● **WHAT YOU WILL DO**
Would you return, word for word, the lines of the data below from the line with "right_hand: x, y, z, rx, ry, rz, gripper" through the line with "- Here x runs", and no others?

Saved data entries:

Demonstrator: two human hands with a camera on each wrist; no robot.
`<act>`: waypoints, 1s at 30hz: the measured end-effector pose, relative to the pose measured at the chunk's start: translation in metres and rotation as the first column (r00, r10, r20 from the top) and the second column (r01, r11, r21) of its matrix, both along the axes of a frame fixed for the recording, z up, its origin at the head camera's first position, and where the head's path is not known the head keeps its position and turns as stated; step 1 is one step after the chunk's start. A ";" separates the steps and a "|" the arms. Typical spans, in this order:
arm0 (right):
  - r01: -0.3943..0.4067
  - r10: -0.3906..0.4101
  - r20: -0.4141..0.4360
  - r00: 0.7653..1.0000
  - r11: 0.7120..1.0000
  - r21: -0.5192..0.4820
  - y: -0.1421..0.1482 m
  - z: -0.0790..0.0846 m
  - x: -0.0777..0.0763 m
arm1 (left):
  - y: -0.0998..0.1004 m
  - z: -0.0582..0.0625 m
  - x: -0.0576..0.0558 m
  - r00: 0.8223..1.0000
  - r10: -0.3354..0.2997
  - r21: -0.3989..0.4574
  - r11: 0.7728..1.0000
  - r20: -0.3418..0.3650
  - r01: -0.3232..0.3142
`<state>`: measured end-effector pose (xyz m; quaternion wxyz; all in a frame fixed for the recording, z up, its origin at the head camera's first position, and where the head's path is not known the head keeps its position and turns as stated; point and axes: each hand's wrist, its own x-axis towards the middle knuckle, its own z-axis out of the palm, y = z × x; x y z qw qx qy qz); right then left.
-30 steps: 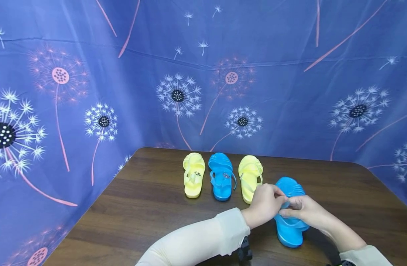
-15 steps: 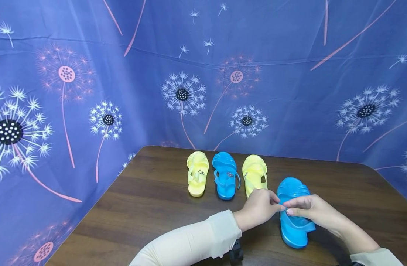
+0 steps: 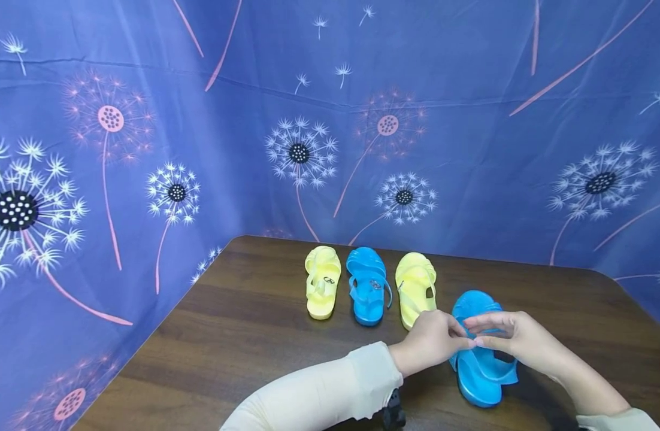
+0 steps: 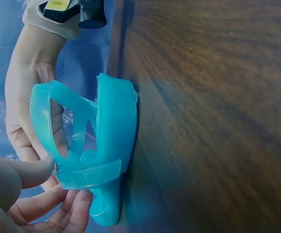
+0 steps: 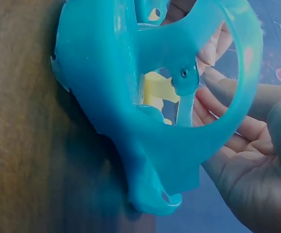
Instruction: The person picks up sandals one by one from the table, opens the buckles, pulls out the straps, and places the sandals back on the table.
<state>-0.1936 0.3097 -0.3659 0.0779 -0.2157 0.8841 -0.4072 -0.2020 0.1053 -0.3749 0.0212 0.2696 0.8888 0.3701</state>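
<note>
A blue plastic sandal [image 3: 481,383] lies on the table at the right in the head view, toe pointing away. My left hand [image 3: 429,341] pinches its strap from the left with thumb and fingers. From the right, my right hand [image 3: 524,341] holds the same strap, its thumb tip meeting the left thumb. Up close in the right wrist view, the strap [image 5: 249,63] makes a loop above the sole, with a small round stud [image 5: 184,73] near the fingertips. The left wrist view has the left thumb [image 4: 36,172] at the strap; the strap's end is hidden among the fingers.
Left of the hands stand a yellow sandal [image 3: 413,287], another blue sandal [image 3: 368,293] and a second yellow sandal [image 3: 321,287] in a row. All sit on the brown wooden table [image 3: 265,335]. Behind it hangs a blue dandelion-print cloth [image 3: 227,149].
The raised strap end seen between the fingers one second ago is now lower and hidden. The thumbs have come together, and the right index finger has spread from its thumb. The head view shifted slightly.
</note>
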 end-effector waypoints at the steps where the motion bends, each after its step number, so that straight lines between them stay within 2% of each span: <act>1: -0.004 0.005 -0.018 1.000 1.000 0.024 0.000 0.001 -0.001 | 0.001 0.001 -0.001 1.000 0.004 -0.005 1.000 0.003 -0.004; 6: 0.007 0.000 -0.050 0.999 0.989 0.147 -0.002 0.007 -0.003 | 0.006 0.006 -0.005 0.999 0.028 -0.053 0.998 0.025 -0.026; 9: 0.014 -0.011 -0.021 1.000 0.988 0.152 -0.003 0.008 -0.002 | 0.009 0.007 -0.006 0.998 0.030 -0.081 0.996 0.063 -0.025; 12: 0.024 -0.020 -0.031 0.999 0.990 0.141 -0.004 0.007 -0.001 | 0.011 0.007 -0.007 0.994 0.046 -0.104 0.994 0.103 -0.035; 17: 0.041 -0.024 -0.085 0.996 0.976 0.212 -0.003 0.009 -0.002 | 0.011 0.007 -0.007 0.994 0.064 -0.126 0.991 0.085 -0.053; 21: -0.012 0.034 -0.083 0.996 0.967 0.256 -0.001 0.011 -0.005 | 0.009 0.006 -0.005 0.994 0.077 -0.086 0.994 0.077 -0.070; 27: -0.085 0.088 -0.007 0.996 0.974 0.208 -0.002 0.010 -0.007 | 0.006 0.001 -0.004 0.992 0.079 -0.008 0.997 0.100 -0.079; 30: -0.101 0.103 0.002 0.995 0.974 0.201 -0.002 0.012 -0.009 | 0.005 0.000 -0.003 0.991 0.078 0.017 0.997 0.109 -0.080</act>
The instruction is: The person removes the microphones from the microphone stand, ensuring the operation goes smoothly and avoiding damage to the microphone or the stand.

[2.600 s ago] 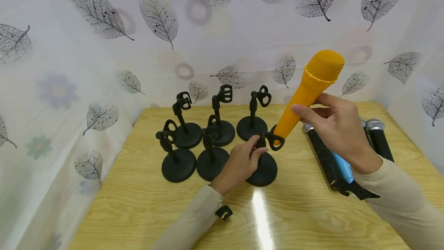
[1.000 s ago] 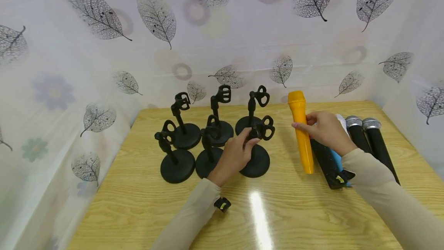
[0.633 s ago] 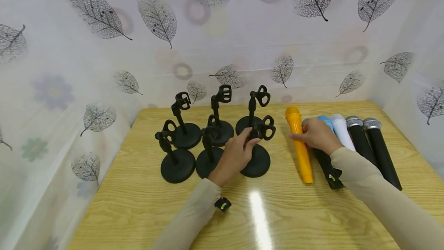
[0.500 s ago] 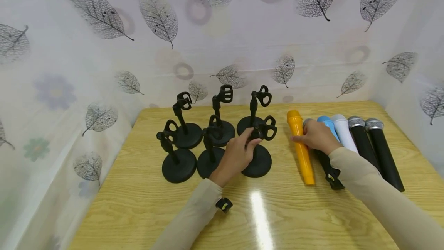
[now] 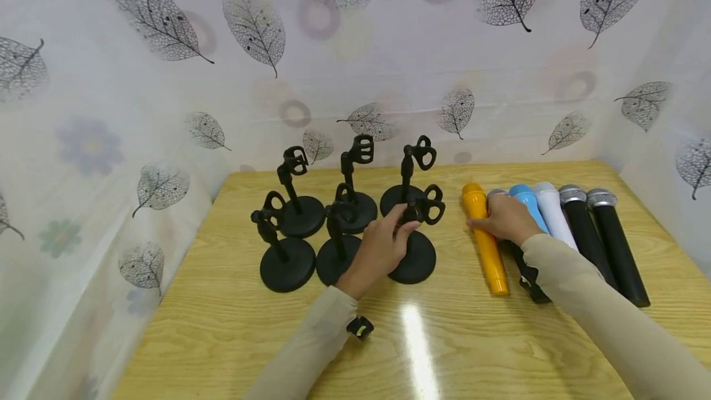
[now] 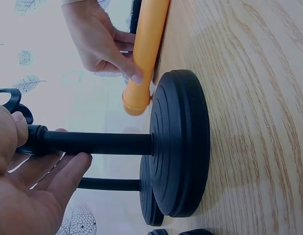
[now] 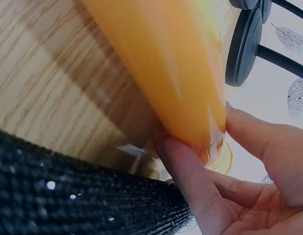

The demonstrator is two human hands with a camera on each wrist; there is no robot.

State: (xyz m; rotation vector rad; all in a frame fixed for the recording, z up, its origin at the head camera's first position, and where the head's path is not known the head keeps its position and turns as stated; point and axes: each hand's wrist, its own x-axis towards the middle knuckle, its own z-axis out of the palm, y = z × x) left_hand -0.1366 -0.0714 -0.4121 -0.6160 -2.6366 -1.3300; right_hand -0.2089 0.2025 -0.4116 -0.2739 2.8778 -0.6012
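Observation:
My left hand (image 5: pixel 378 252) holds a black desktop microphone stand at the top of its pole (image 6: pixel 100 143), just below the ring-shaped clip (image 5: pixel 432 204). That clip has nothing in it, and the stand's round base (image 5: pixel 413 261) rests on the wooden table. With thumb and fingers on either side, my right hand (image 5: pixel 508 221) pinches an orange microphone (image 5: pixel 489 261). It lies head away from me at the left end of a row of microphones. Right beside it is a sparkly black microphone (image 7: pixel 68 191), partly covered by my right hand in the head view.
Several more black stands (image 5: pixel 287 264) with bare clips are grouped left of and behind the held one. A blue microphone (image 5: pixel 528 202), a white one (image 5: pixel 555 215) and two black ones (image 5: pixel 616 252) lie at the right. A leaf-patterned cloth (image 5: pixel 366 66) hangs behind the table (image 5: pixel 222 338).
The orange microphone, earlier raised with its lower end in the clip, has come out and gone down to the right onto the table. My left hand's stand shifted slightly back, its clip tilting upward.

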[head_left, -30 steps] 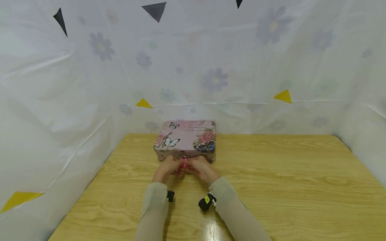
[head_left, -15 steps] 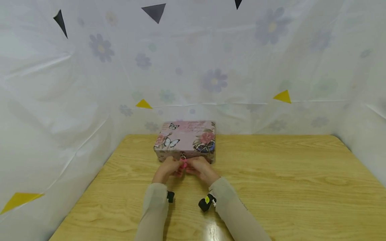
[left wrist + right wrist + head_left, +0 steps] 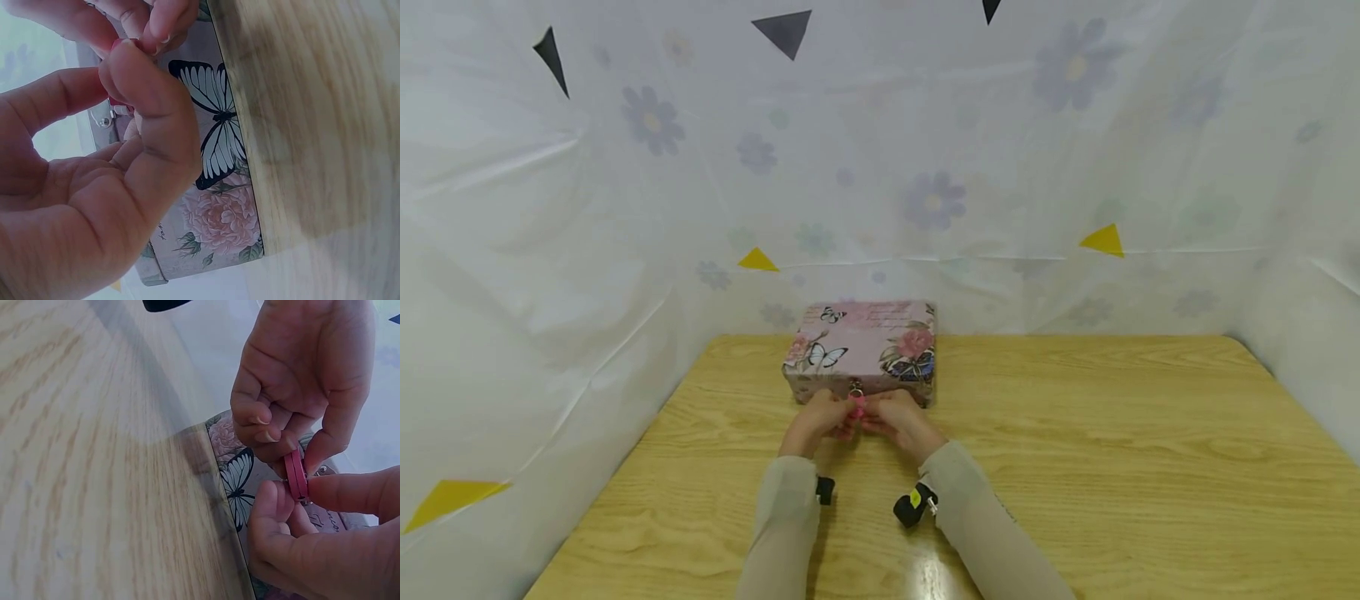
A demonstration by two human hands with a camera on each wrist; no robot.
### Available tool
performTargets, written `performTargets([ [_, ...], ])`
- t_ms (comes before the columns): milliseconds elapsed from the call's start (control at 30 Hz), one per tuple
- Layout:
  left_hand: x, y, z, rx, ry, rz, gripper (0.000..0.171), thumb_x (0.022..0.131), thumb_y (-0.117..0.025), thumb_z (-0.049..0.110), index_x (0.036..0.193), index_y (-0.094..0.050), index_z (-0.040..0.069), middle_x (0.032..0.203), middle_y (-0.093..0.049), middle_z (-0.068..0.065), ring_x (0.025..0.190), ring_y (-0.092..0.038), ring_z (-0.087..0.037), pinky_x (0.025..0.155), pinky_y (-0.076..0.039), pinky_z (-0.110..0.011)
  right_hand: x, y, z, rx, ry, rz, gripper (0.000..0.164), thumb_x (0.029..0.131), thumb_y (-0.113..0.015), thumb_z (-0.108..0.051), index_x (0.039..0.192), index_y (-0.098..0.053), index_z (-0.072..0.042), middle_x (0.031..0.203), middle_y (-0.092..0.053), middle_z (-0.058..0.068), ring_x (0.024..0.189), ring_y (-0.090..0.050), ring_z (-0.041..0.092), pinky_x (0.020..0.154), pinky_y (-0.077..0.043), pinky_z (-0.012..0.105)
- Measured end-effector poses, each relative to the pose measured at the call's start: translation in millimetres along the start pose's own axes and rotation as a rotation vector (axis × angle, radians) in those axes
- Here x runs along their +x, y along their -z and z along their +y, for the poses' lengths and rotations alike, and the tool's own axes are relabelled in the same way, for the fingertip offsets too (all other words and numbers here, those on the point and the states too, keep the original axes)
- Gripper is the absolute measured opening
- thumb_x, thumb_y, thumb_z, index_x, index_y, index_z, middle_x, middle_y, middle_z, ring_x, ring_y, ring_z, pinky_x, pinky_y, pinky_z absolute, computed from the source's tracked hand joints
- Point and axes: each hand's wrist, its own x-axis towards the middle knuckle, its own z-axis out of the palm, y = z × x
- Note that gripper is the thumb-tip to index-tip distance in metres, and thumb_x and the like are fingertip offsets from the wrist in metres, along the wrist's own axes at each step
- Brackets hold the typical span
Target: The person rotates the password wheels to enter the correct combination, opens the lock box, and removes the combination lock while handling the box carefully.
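Note:
A small pink padlock (image 3: pixel 857 407) with a metal shackle hangs at the front clasp of a pink box (image 3: pixel 865 350) printed with flowers and butterflies. My left hand (image 3: pixel 822 413) pinches the padlock from the left side. From the right, my right hand (image 3: pixel 901 417) holds the same padlock between thumb and fingers. The right wrist view shows the layered edge of the padlock (image 3: pixel 296 476) between both hands' fingertips. In the left wrist view, my left thumb and fingers cover most of it. The box lid is down.
The box stands near the back edge of a wooden table (image 3: pixel 1075 450). White flower-printed sheeting (image 3: pixel 880 150) surrounds the table at the back and sides, with yellow and dark triangles on it. Black wrist cameras sit at both cuffs.
Both hands stay at the padlock in front of the box. The padlock's pink body shifts and tilts very slightly between the fingers.

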Motion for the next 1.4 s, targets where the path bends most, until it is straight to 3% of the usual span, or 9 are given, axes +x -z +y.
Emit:
performTargets([
  [167, -2.2, 0.1, 1.6, 0.009, -0.006, 0.004, 0.021, 0.095, -0.05, 0.007, 0.086, -0.061, -0.008, 0.072, -0.057, -0.008, 0.059, -0.055, -0.014, 0.062, -0.055, -0.03, 0.5, -0.2, -0.4, -0.003, 0.005, 0.012, 0.023, 0.09, -0.053, 0.009, 0.11, -0.058, 0.02, 0.086, -0.063, 0.009, 0.07, -0.059, 0.012, 0.074, -0.055, 0.028],
  [367, -0.8, 1.4, -0.2, 0.017, -0.003, 0.015, 0.023, 0.097, -0.05, 0.01, 0.088, -0.062, -0.007, 0.071, -0.057, -0.008, 0.06, -0.057, -0.015, 0.064, -0.056, -0.033, 1.8, -0.4, -0.1, 0.021, -0.009, 0.018, 0.023, 0.094, -0.051, 0.002, 0.11, -0.059, 0.017, 0.077, -0.063, 0.006, 0.068, -0.06, 0.011, 0.075, -0.056, 0.03],
  [500, 3.6, 4.1, -5.1, 0.012, -0.035, -0.016, 0.024, 0.097, -0.05, 0.011, 0.086, -0.062, -0.007, 0.071, -0.058, -0.009, 0.061, -0.059, -0.017, 0.063, -0.057, -0.033, 1.8, -0.2, 0.1, 0.02, -0.021, 0.015, 0.023, 0.094, -0.053, 0.0, 0.11, -0.06, 0.016, 0.075, -0.062, 0.005, 0.065, -0.06, 0.012, 0.074, -0.057, 0.031],
  [700, -0.6, 2.3, -0.8, 0.023, -0.001, 0.009, 0.024, 0.098, -0.05, 0.011, 0.09, -0.062, -0.007, 0.072, -0.057, -0.008, 0.062, -0.057, -0.016, 0.065, -0.056, -0.033, 0.0, 0.5, 0.3, 0.001, -0.007, 0.001, 0.022, 0.093, -0.054, 0.004, 0.111, -0.059, 0.016, 0.078, -0.062, 0.005, 0.067, -0.06, 0.013, 0.074, -0.057, 0.031],
  [1133, -0.1, 1.4, -0.9, 0.017, -0.018, -0.004, 0.025, 0.098, -0.048, 0.01, 0.086, -0.063, -0.007, 0.071, -0.057, -0.007, 0.06, -0.055, -0.015, 0.062, -0.055, -0.03, -0.2, -0.2, -0.2, 0.02, 0.002, 0.027, 0.024, 0.09, -0.054, 0.01, 0.111, -0.058, 0.019, 0.088, -0.066, 0.012, 0.069, -0.061, 0.013, 0.073, -0.056, 0.028],
  [1400, 0.4, 2.6, -1.4, 0.01, -0.006, 0.005, 0.023, 0.098, -0.048, 0.01, 0.085, -0.06, -0.005, 0.069, -0.055, -0.006, 0.059, -0.054, -0.014, 0.061, -0.055, -0.03, -1.7, -1.3, -2.4, 0.015, -0.003, 0.03, 0.024, 0.094, -0.054, -0.001, 0.111, -0.06, 0.015, 0.075, -0.064, 0.005, 0.065, -0.061, 0.012, 0.076, -0.057, 0.034],
])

● **WRITTEN SOLUTION**
  right_hand: x, y, z, rx, ry, rz, gripper (0.000..0.164), thumb_x (0.029..0.131), thumb_y (-0.113..0.015), thumb_z (-0.108..0.051), index_x (0.039..0.192), index_y (-0.098..0.053), index_z (-0.072..0.042), middle_x (0.031..0.203), middle_y (-0.092..0.053), middle_z (-0.058..0.068), ring_x (0.024..0.189), ring_y (-0.090..0.050), ring_z (-0.041..0.092), pinky_x (0.020..0.154), pinky_y (-0.077..0.043), pinky_z (-0.012..0.105)
- Measured end-effector poses, each relative to the pose measured at the call's start: translation in millimetres along the start pose's own axes and rotation as a rotation vector (axis × angle, radians) in those axes
- Here x runs along their +x, y along their -z and z along their +y, for the poses' lengths and rotations alike, and the tool's own axes are relabelled in the same way, for the fingertip offsets too (all other words and numbers here, those on the point and the states too, keep the original axes)

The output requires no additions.